> _Task item_: Only the text belongs in the answer: every line of the records below, transcribed exactly.
** Opening Records shown block **
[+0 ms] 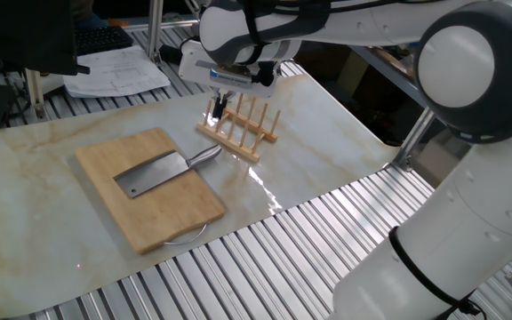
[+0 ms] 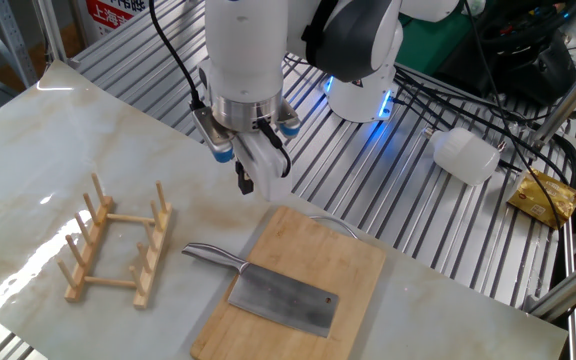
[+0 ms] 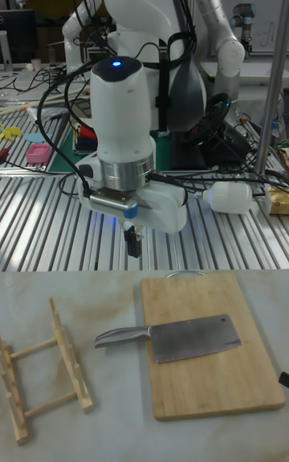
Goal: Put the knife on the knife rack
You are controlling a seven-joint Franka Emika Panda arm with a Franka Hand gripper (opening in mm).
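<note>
Only a red sign [image 2: 116, 12] shows unreadable writing.

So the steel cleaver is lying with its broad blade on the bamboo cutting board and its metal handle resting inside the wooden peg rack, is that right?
Not quite. The steel cleaver has its blade on the bamboo cutting board, but its handle juts over the marble tabletop, short of the wooden peg rack. The tall fixed view shows the gap.

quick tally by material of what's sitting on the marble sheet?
Wood: 2 - bamboo cutting board, knife rack
Steel: 1 - cleaver, blade on the board, handle overhanging toward the rack
Total: 3
Not counted: a thin wire loop peeking out from under the board.
</note>
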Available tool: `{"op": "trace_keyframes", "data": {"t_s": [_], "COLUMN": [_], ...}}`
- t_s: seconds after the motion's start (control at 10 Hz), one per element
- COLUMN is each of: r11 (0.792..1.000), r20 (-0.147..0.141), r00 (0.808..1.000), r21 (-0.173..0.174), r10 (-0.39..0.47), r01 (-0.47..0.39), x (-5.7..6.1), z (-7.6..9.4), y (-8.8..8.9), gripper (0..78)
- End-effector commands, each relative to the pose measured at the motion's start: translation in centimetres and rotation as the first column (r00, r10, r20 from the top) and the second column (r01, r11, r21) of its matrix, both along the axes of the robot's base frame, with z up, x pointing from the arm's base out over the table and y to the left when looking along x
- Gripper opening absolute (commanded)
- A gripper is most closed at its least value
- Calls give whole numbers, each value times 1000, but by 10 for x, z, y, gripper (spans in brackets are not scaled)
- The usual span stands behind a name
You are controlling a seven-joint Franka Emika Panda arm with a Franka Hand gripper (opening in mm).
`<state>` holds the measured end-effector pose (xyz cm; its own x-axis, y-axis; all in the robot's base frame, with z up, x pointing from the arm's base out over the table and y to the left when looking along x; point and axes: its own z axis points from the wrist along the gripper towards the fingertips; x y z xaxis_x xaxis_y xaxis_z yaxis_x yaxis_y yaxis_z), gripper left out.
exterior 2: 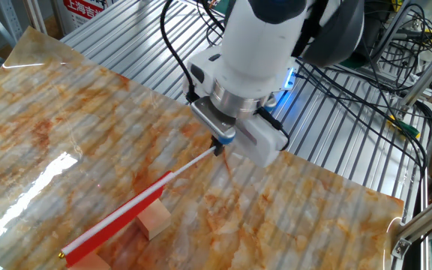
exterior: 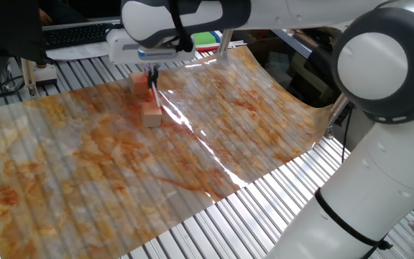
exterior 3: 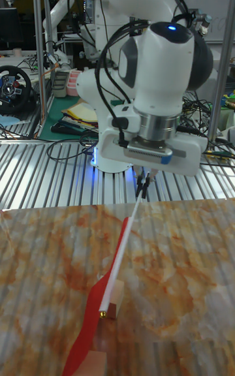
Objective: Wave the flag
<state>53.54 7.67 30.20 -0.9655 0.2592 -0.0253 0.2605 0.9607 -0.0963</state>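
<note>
The gripper (exterior 2: 220, 147) is clamped on the end of the thin white stick of the flag (exterior 2: 118, 219), its short dark fingers (exterior 3: 139, 185) pinched together around the stick just under the white, rounded wrist of the arm (exterior 2: 265, 45). The flag slants away from the gripper, held in the air over the desk (exterior 2: 43, 142); its red cloth is plain, flat and rectangular (seen almost edge-on in the other fixed view, so it reads as a narrow red strip along the stick). In the tall fixed view the cloth hangs below the stick toward the near edge.

Two small tan wooden blocks (exterior: 150, 115) sit under the far end of the flag, smooth-faced and square-cornered, one just beside the other; the cloth crosses in front of them, and whether it touches them cannot be told.

The desk is made of ribbed silver metal slats, covered by a glossy sheet (exterior: 214, 137) printed in marbled orange, cream and grey, with bright glare streaks; its far edge curls up.

Around it: black cables (exterior 2: 366, 82), a keyboard (exterior: 77, 32), and a steering wheel controller (exterior 3: 12, 89) on a side bench.
</note>
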Motion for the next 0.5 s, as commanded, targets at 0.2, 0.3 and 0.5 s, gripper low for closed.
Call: {"op": "trace_keyframes", "data": {"t_s": [0.2,0.3,0.5], "r11": [958,948,933], "r20": [66,75,75], "r00": [963,957,944], "r21": [-139,-179,-192], "r10": [260,279,322], "r01": [-249,-263,-303], "x": [37,37,36], "z": [15,10,10], "y": [-210,-220,-221], "gripper": [11,11,11]}}
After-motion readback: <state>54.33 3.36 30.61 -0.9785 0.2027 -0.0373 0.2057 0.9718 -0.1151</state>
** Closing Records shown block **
> _Exercise response_:
[+0 ms] 
[+0 ms] 
[+0 ms] 
Goal: Put the knife on the knife rack
You are controlling a seven-joint Franka Emika Panda arm with a Franka Hand gripper (opening in mm).
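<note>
Only a red sign [image 2: 116, 12] shows unreadable writing.

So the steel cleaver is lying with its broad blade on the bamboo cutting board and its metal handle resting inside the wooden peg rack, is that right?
Not quite. The steel cleaver has its blade on the bamboo cutting board, but its handle juts over the marble tabletop, short of the wooden peg rack. The tall fixed view shows the gap.

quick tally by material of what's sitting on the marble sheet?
Wood: 2 - bamboo cutting board, knife rack
Steel: 1 - cleaver, blade on the board, handle overhanging toward the rack
Total: 3
Not counted: a thin wire loop peeking out from under the board.
</note>
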Available tool: `{"op": "trace_keyframes", "data": {"t_s": [_], "COLUMN": [_], ...}}`
- t_s: seconds after the motion's start (control at 10 Hz), one per element
- COLUMN is each of: r11 (0.792..1.000), r20 (-0.147..0.141), r00 (0.808..1.000), r21 (-0.173..0.174), r10 (-0.39..0.47), r01 (-0.47..0.39), x (-5.7..6.1), z (-7.6..9.4), y (-8.8..8.9), gripper (0..78)
- End-effector commands, each relative to the pose measured at the motion's start: translation in centimetres and rotation as the first column (r00, r10, r20 from the top) and the second column (r01, r11, r21) of its matrix, both along the axes of the robot's base frame, with z up, x pointing from the arm's base out over the table and y to the left when looking along x
- Gripper opening absolute (commanded)
- A gripper is most closed at its least value
- Calls give whole numbers, each value times 1000, but by 10 for x, z, y, gripper (spans in brackets are not scaled)
- The usual span stands behind a name
You are controlling a seven-joint Franka Emika Panda arm with a Franka Hand gripper (opening in mm).
`<state>` holds the measured end-effector pose (xyz cm; its own x-axis, y-axis; all in the robot's base frame, with z up, x pointing from the arm's base out over the table and y to the left when looking along x; point and axes: its own z axis points from the wrist along the gripper towards the fingertips; x y z xaxis_x xaxis_y xaxis_z yaxis_x yaxis_y yaxis_z), gripper left out.
exterior 2: 
exterior: 
exterior 3: 
Objective: Wave the flag
<state>53.54 7.67 30.20 -0.9655 0.2592 -0.0253 0.2605 0.9607 -0.0963</state>
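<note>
The gripper (exterior 2: 220, 147) is clamped on the end of the thin white stick of the flag (exterior 2: 118, 219), its short dark fingers (exterior 3: 139, 185) pinched together around the stick just under the white, rounded wrist of the arm (exterior 2: 265, 45). The flag slants away from the gripper, held in the air over the desk (exterior 2: 43, 142); its red cloth is plain, flat and rectangular (seen almost edge-on in the other fixed view, so it reads as a narrow red strip along the stick). In the tall fixed view the cloth hangs below the stick toward the near edge.

Two small tan wooden blocks (exterior: 150, 115) sit under the far end of the flag, smooth-faced and square-cornered, one just beside the other; the cloth crosses in front of them, and whether it touches them cannot be told.

The desk is made of ribbed silver metal slats, covered by a glossy sheet (exterior: 214, 137) printed in marbled orange, cream and grey, with bright glare streaks; its far edge curls up.

Around it: black cables (exterior 2: 366, 82), a keyboard (exterior: 77, 32), and a steering wheel controller (exterior 3: 12, 89) on a side bench.
</note>
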Motion for the next 0.5 s, as commanded, targets at 0.2, 0.3 and 0.5 s, gripper low for closed.
Call: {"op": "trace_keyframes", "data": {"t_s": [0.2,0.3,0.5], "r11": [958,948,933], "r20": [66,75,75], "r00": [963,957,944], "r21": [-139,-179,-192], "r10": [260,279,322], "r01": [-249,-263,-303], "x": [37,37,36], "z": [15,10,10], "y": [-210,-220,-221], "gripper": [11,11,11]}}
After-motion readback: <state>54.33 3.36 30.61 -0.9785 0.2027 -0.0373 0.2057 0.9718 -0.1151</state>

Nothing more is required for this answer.